#### Data supplied:
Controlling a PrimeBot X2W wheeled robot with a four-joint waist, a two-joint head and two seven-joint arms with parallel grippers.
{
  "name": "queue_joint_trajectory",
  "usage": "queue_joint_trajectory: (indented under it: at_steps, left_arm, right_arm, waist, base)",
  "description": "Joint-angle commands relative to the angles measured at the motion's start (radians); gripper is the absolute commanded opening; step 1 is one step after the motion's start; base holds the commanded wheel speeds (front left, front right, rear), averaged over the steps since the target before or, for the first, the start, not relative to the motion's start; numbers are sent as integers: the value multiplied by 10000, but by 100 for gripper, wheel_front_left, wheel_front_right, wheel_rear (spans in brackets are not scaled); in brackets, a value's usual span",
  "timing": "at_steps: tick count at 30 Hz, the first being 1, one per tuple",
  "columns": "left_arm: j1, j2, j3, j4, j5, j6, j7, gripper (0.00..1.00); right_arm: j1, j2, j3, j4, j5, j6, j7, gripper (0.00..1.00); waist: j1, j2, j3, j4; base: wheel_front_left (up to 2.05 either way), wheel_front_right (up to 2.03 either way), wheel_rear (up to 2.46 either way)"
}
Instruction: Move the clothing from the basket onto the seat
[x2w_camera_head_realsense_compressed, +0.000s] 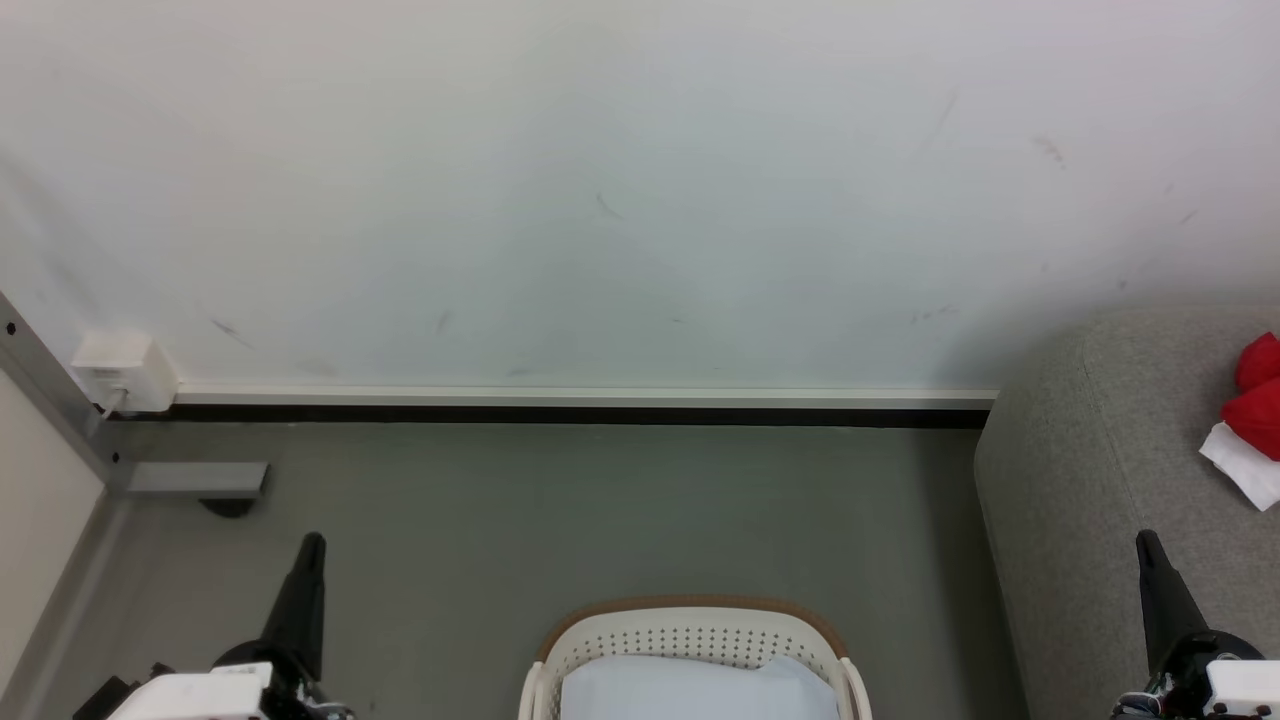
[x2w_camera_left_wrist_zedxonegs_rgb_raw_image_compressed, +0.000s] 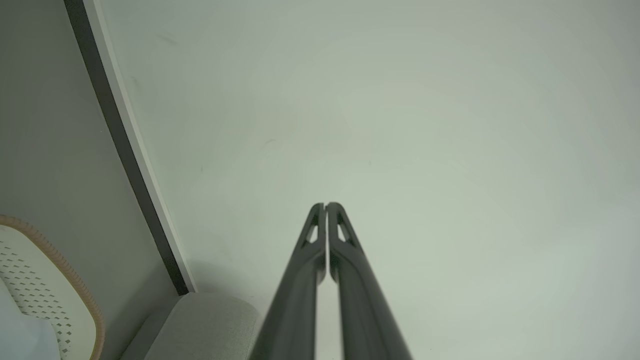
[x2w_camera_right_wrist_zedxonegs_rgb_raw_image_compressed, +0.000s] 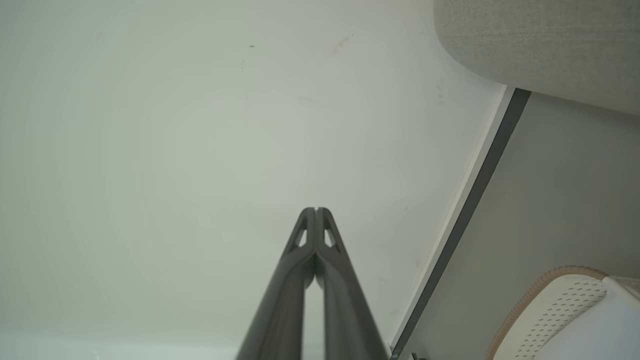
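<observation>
1 basket (x2w_camera_head_realsense_compressed: 690, 630), 1 seat (x2w_camera_head_realsense_compressed: 1080, 450), 1 red clothing heap (x2w_camera_head_realsense_compressed: 1258, 395) on seat
L gripper (x2w_camera_left_wrist_zedxonegs_rgb_raw_image_compressed: 326, 205), R gripper (x2w_camera_right_wrist_zedxonegs_rgb_raw_image_compressed: 316, 210) both closed, empty; heap axis near-far, white trim end nearest

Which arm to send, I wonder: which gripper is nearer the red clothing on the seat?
Right. The right gripper is by the seat holding the clothing; the left gripper is far beyond the basket.

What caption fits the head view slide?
Head view: left gripper and right gripper shut; pale fabric in basket, red clothing on grey seat at right.
</observation>
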Motion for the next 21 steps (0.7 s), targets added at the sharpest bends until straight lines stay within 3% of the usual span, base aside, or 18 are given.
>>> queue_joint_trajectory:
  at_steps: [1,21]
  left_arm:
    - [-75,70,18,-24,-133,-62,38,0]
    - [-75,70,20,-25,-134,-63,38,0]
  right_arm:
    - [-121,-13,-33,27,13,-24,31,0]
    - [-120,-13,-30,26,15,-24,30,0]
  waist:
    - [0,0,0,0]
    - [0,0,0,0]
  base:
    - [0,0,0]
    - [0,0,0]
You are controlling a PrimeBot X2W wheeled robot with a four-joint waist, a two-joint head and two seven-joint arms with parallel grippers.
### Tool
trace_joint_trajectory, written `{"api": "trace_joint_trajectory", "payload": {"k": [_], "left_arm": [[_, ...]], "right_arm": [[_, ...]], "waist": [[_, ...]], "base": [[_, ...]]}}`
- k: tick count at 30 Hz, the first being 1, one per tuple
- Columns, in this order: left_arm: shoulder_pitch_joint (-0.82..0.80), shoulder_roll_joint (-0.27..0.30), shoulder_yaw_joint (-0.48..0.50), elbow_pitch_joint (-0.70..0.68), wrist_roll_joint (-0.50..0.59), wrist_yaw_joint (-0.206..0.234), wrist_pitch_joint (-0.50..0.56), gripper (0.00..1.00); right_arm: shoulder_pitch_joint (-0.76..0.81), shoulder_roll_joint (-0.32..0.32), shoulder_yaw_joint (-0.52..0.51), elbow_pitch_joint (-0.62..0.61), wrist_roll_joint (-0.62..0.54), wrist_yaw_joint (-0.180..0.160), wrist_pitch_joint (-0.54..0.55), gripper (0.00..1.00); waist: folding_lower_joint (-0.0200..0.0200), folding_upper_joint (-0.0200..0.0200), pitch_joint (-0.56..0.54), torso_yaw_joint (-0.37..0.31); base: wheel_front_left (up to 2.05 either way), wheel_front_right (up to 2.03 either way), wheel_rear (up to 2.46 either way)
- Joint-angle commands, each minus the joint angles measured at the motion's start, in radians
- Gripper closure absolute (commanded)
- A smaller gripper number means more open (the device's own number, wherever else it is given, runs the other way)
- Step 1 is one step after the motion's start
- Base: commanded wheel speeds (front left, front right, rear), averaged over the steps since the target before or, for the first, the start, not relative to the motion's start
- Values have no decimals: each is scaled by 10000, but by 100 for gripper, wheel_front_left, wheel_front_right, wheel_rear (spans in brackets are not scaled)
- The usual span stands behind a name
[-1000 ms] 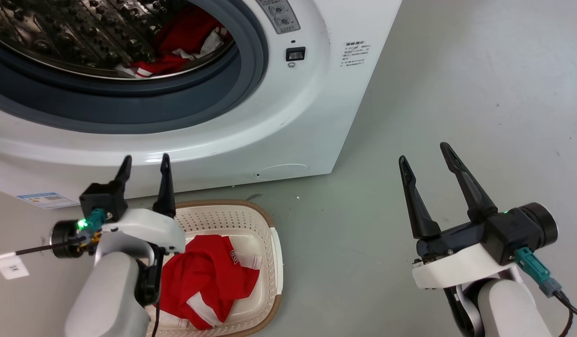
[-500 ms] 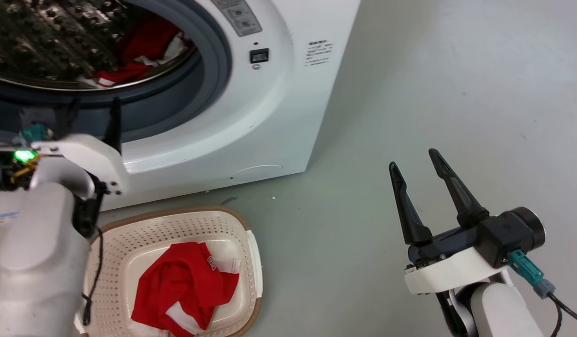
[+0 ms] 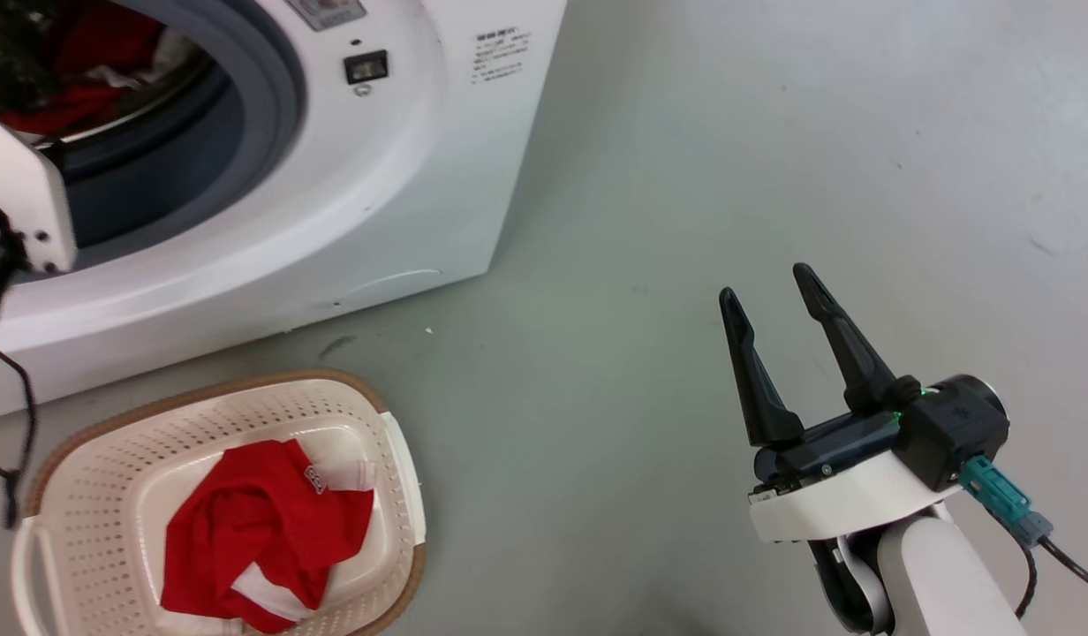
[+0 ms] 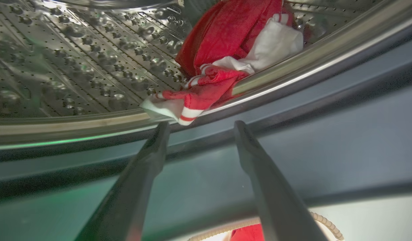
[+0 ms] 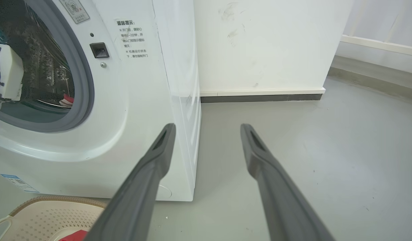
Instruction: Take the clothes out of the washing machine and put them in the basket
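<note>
where drum rim (image 4: 293, 65) crosses, clothes (image 4: 222, 43) partly hidden

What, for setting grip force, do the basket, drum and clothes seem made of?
Basket: cream plastic, matte, judging by moulded perforated walls. Drum: shiny metal, probably stainless steel, embossed and perforated, with bright reflections. Clothes: soft red-and-white fabric, creased and draped; fibre unclear.

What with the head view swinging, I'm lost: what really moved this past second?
The open left gripper rose from over the cream perforated plastic basket to the white washing machine's drum rim, facing the red striped garments inside. The camera turned too. Unchanged: open right gripper, red jersey in the basket.
</note>
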Motion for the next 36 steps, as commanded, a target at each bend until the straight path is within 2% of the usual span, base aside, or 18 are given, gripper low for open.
{"api": "trace_joint_trajectory", "payload": {"k": [1, 10, 16, 23, 28, 34, 35, 36], "left_arm": [[-342, 158, -98, -1, 101, -15, 256, 0], [-1889, 1180, -613, -79, 466, -93, 1974, 0], [-2478, 1561, -721, -212, 514, -103, 2915, 0], [-3055, 2050, -1012, -669, 609, -122, 4594, 0], [-2947, 2291, -1152, -1034, 557, -119, 5610, 0], [-2364, 2403, -1002, -1483, 199, 151, 6550, 0], [-2264, 2427, -999, -1575, 159, 194, 6703, 30], [-2172, 2454, -985, -1702, 133, 239, 6780, 73]], "right_arm": [[-198, 26, 53, -80, 126, -7, -26, 0], [-391, 24, 495, -275, 602, -7, -25, 0], [-515, 26, 681, -305, 739, -7, -26, 0], [-480, 26, 848, -357, 814, -7, -27, 0], [-639, 24, 979, -413, 860, -7, -27, 0], [-674, 24, 1109, -432, 958, -7, -27, 0], [-666, 24, 1111, -430, 955, -7, -27, 0], [-664, 24, 1108, -427, 955, -7, -27, 0]], "waist": [[0, 0, 439, -388], [0, 0, 1421, -1082], [0, 0, 1722, -1338], [0, 0, 2012, -1516], [0, 0, 2238, -1636], [0, 0, 2400, -1782], [0, 0, 2415, -1796], [0, 0, 2429, -1805]], "base": [[0, 0, 0], [0, 0, 0], [0, 0, 0], [0, 0, 0], [0, 0, 0], [0, 0, 0], [0, 0, 0], [0, 0, 0]]}}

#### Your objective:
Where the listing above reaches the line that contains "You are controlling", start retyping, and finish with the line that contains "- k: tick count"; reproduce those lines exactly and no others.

#### Task response:
You are controlling a PrimeBot X2W wheeled robot with a four-joint waist, a two-joint head and two seven-joint arms with parallel grippers.
### Tool
trace_joint_trajectory, written `{"api": "trace_joint_trajectory", "payload": {"k": [_], "left_arm": [[_, ...]], "right_arm": [[_, ...]], "waist": [[_, ...]], "base": [[_, ...]]}}`
- k: tick count at 30 Hz, the first being 1, one per tuple

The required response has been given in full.